You can use the Versions Maven Plugin[1] to generate reports in your Maven site to get a list of possible updates. With regard to Spring's irregularity, it appears to use the Mercury versioning system[2]. When configuring the Versions plugin, you can add a special rule for Spring stuff:
http://mojo.codehaus.org/versions-maven-plugin/
http://docs.codehaus.org/display/MAVEN/Mercury+Version+Ranges
I might be a bit late to join the party but a more clear way to get more readable html file or a xml file as report which can be taken for further automation using:
mvn versions:dependency-updates-report
This report plugin not just shows more comprehensive details on updates but also has options to update to latest versions. You can find the documentation for it to use various parameters.

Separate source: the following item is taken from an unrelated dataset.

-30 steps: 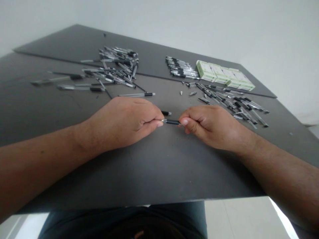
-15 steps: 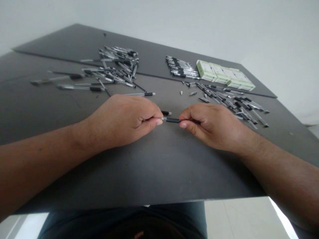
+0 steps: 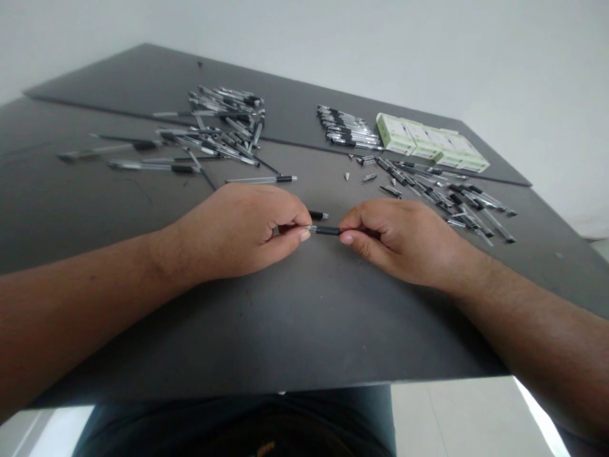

You can use Maven Check, a command line tool, which is standalone unlike the Versions Maven Plugin. It also works with Gradle projects.
Output example:
2 build file(s) found, checking for artifact updates
my-gradle-project\build.gradle
[COMPILE ONLY] com.google.guava:guava 31.0-android -> 31.1-android
1 artifact update(s) available
my-maven-project\pom.xml
[DEPENDENCY] org.apache.commons:commons-lang3 3.10 -> 3.12.0
[BUILD PLUGIN] org.apache.maven.plugins:maven-compiler-plugin 3.10.0 -> 3.10.1
2 artifact update(s) available
2/2 build file(s) checked, 3 artifact update(s) available
Disclaimer: I am the author of Maven Check.